A última delas foi na semana passada, e envolveu o sinal verde das Filipinas para carne bovina com osso, além de miúdos bovinos. Outras aberturas destacadas nesse período de pouco mais de dois anos e meio foram as da China para sorgo e gergelim, as do México para carnes bovina e suína e a do Egito para o algodão.
Em boa medida graças a novas aberturas de mercado, muitas das quais para frutas – como a do Japão para o abacate Hass -, o ministério calcula que produtos menos tradicionais na pauta responderam por 21% das exportações do agro do Brasil de janeiro a julho deste ano.
Nos sete primeiros meses de 2025, os embarques setoriais renderam, no total, US$ 95 bilhões, mesmo patamar observado em igual intervalo de 2024, e garantiram participação de 49,3% nas exportações consolidadas do país. Já as importações cresceram 5,8% e chegaram a US$ 11,9 bilhões.
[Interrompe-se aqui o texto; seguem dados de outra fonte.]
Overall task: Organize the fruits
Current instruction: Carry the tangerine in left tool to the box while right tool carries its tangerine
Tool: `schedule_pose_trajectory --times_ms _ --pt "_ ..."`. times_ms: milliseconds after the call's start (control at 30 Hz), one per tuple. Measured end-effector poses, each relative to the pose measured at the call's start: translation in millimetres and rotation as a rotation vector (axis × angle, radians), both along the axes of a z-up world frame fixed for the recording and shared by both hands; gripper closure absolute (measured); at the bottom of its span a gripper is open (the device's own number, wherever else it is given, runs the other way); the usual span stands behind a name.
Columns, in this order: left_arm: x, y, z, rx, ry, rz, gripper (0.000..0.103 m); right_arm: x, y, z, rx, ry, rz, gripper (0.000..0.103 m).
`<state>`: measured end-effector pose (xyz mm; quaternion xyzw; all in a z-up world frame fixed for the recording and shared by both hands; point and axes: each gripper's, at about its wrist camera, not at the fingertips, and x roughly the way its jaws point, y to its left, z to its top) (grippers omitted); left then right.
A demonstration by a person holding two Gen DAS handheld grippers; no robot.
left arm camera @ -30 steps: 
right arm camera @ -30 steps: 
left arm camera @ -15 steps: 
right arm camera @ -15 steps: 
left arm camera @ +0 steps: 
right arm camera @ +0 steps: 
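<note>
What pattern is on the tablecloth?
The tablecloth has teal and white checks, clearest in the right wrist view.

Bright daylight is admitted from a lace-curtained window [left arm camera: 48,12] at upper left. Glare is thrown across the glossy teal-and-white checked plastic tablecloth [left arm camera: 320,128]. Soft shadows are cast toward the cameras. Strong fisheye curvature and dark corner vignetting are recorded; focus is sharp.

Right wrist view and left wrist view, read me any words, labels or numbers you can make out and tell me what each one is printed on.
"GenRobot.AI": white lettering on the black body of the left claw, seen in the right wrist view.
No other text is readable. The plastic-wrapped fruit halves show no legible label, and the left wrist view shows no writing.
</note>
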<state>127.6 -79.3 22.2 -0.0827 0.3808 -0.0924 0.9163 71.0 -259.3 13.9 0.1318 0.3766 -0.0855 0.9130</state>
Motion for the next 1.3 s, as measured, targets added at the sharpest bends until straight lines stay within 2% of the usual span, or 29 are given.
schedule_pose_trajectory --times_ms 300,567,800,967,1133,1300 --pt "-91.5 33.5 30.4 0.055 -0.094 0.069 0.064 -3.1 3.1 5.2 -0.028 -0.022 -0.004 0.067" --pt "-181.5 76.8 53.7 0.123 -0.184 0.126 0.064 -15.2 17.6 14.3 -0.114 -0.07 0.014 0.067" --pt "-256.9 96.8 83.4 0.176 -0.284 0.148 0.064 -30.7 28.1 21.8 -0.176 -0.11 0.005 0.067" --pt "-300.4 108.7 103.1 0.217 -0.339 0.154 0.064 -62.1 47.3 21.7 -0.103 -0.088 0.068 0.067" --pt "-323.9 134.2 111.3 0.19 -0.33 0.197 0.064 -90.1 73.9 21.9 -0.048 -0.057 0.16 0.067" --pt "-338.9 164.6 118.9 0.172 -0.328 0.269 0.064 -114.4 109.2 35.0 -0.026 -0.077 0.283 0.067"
Os embarques do período foram encabeçados pelo complexo soja (grão, farelo e óleo), com US$ 36,1 bilhões, carnes (bovina, de frango e suína), com US$ 16,7 bilhões, produtos florestais, com US$ 10,1 bilhões, café, com US$ 9 bilhões, complexo sucroalcooleiro, com US$ 7,9 bilhões, e cereais, farinhas e preparações (grupo liderado pelo milho), com US$ 3 bilhões.
Insumos importantes para o agro não estão incluídos na lista dos produtos importados pelo setor, e para alguns deles houve fortes aumentos. As compras de fertilizantes no exterior, por exemplo, aumentaram 19,8% de janeiro a julho e atingiram US$ 8,2 bilhões, enquanto as de defensivos agrícolas registraram incremento de 22%, para US$ 3 bilhões.